◆ **PROMPT**: Would you set down each line of the data below exactly?

◆ **DATASET SECTION**:

════

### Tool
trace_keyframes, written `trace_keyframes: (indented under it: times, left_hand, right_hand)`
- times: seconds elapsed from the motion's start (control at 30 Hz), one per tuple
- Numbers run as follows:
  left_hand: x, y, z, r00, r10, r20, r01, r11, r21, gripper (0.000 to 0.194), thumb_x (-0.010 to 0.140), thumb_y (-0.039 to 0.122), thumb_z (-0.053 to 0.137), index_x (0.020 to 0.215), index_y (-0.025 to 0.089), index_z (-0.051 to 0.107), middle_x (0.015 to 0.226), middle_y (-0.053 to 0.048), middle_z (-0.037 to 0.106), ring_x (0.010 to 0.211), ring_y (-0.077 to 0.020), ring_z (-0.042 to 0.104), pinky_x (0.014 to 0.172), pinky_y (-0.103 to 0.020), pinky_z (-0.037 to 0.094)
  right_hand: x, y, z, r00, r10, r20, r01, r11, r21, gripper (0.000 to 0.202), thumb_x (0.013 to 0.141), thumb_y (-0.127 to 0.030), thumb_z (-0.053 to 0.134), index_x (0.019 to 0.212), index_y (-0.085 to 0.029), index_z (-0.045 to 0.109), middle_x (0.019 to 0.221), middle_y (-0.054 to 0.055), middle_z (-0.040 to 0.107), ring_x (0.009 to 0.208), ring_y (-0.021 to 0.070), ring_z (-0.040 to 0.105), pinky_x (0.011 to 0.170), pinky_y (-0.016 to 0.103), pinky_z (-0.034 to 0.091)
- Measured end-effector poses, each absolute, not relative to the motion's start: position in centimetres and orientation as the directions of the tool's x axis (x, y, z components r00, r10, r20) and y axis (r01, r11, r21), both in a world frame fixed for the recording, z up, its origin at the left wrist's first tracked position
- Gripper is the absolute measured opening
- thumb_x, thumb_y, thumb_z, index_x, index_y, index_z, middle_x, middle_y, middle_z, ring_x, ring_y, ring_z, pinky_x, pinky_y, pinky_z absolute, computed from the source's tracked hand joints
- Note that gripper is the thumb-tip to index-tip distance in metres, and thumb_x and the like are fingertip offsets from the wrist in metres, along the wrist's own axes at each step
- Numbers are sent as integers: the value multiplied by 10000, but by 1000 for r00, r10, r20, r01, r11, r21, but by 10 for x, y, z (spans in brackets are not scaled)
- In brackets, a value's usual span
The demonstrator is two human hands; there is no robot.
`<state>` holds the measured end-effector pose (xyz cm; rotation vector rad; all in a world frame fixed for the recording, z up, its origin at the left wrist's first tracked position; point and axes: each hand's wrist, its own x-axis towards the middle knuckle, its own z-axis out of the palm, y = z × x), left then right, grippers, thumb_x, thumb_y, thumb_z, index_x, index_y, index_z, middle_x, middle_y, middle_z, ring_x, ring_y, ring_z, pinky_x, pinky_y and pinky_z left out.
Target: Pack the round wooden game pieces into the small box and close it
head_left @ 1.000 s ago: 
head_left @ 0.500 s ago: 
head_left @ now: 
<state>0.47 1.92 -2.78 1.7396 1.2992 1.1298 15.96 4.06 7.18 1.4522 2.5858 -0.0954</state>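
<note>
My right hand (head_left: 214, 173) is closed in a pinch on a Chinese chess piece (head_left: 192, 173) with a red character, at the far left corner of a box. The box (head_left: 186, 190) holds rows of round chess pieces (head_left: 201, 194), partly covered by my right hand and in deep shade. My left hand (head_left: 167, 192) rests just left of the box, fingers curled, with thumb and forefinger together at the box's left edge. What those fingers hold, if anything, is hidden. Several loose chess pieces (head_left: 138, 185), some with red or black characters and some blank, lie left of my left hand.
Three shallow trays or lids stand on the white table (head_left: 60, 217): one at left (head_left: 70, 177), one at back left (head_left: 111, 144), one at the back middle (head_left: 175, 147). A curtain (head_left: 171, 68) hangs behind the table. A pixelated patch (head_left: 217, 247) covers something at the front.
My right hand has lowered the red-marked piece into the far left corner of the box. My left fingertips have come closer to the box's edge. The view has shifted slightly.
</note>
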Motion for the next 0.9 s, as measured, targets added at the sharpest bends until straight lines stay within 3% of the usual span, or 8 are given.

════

◆ **EXPECTED OUTPUT**:
### Tool
trace_keyframes, written `trace_keyframes: (indented under it: times, left_hand, right_hand)`
- times: seconds elapsed from the motion's start (control at 30 Hz), one per tuple
- Numbers run as follows:
  left_hand: x, y, z, r00, r10, r20, r01, r11, r21, gripper (0.000 to 0.194), thumb_x (-0.010 to 0.140), thumb_y (-0.039 to 0.122), thumb_z (-0.053 to 0.137), index_x (0.020 to 0.215), index_y (-0.025 to 0.089), index_z (-0.051 to 0.107), middle_x (0.015 to 0.226), middle_y (-0.053 to 0.048), middle_z (-0.037 to 0.106), ring_x (0.010 to 0.211), ring_y (-0.077 to 0.020), ring_z (-0.042 to 0.104), pinky_x (0.014 to 0.172), pinky_y (-0.103 to 0.020), pinky_z (-0.037 to 0.094)
  right_hand: x, y, z, r00, r10, r20, r01, r11, r21, gripper (0.000 to 0.202), thumb_x (0.013 to 0.141), thumb_y (-0.127 to 0.030), thumb_z (-0.053 to 0.134), index_x (0.019 to 0.212), index_y (-0.085 to 0.029), index_z (-0.045 to 0.109), middle_x (0.019 to 0.221), middle_y (-0.054 to 0.055), middle_z (-0.040 to 0.107), ring_x (0.009 to 0.208), ring_y (-0.021 to 0.070), ring_z (-0.040 to 0.105), pinky_x (0.011 to 0.170), pinky_y (-0.016 to 0.103), pinky_z (-0.034 to 0.091)
- Measured end-effector poses, each absolute, not relative to the motion's start: position in centimetres and orientation as the directions of the tool's x axis (x, y, z components r00, r10, r20) and y axis (r01, r11, r21), both in a world frame fixed for the recording, z up, its origin at the left wrist's first tracked position
- Gripper is the absolute measured opening
- thumb_x, thumb_y, thumb_z, index_x, index_y, index_z, middle_x, middle_y, middle_z, ring_x, ring_y, ring_z, pinky_x, pinky_y, pinky_z absolute, computed from the source's tracked hand joints
- Note that gripper is the thumb-tip to index-tip distance in metres, and thumb_x and the like are fingertip offsets from the wrist in metres, along the wrist's own axes at each step
- Numbers are sent as integers: the value multiplied by 10000, but by 1000 for r00, r10, r20, r01, r11, r21, but by 10 for x, y, z (spans in brackets are not scaled)
- In brackets, a value's usual span
The demonstrator is two human hands; there is no robot.
`<state>` holds the measured end-effector pose (xyz cm; rotation vector rad; all in a world frame fixed for the recording, z up, its origin at the left wrist's first tracked position; point and axes: each hand's wrist, its own x-axis towards the middle knuckle, its own z-axis out of the palm, y = z × x), left then right, grippers, thumb_x, thumb_y, thumb_z, index_x, index_y, index_z, middle_x, middle_y, middle_z, ring_x, ring_y, ring_z, pinky_x, pinky_y and pinky_z left out.
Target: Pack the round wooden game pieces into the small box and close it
head_left @ 1.000 s ago: 
head_left @ 0.500 s ago: 
head_left @ now: 
<state>0.47 1.92 -2.78 1.7396 1.2992 1.1298 15.96 4.06 7.18 1.4522 2.5858 -0.0954</state>
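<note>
My right hand (head_left: 214, 173) is closed in a pinch on a Chinese chess piece (head_left: 192, 173) with a red character, at the far left corner of a box. The box (head_left: 186, 190) holds rows of round chess pieces (head_left: 201, 194), partly covered by my right hand and in deep shade. My left hand (head_left: 167, 192) rests just left of the box, fingers curled, with thumb and forefinger together at the box's left edge. What those fingers hold, if anything, is hidden. Several loose chess pieces (head_left: 138, 185), some with red or black characters and some blank, lie left of my left hand.
Three shallow trays or lids stand on the white table (head_left: 60, 217): one at left (head_left: 70, 177), one at back left (head_left: 111, 144), one at the back middle (head_left: 175, 147). A curtain (head_left: 171, 68) hangs behind the table. A pixelated patch (head_left: 217, 247) covers something at the front.
My right hand has lowered the red-marked piece into the far left corner of the box. My left fingertips have come closer to the box's edge. The view has shifted slightly.
</note>
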Motion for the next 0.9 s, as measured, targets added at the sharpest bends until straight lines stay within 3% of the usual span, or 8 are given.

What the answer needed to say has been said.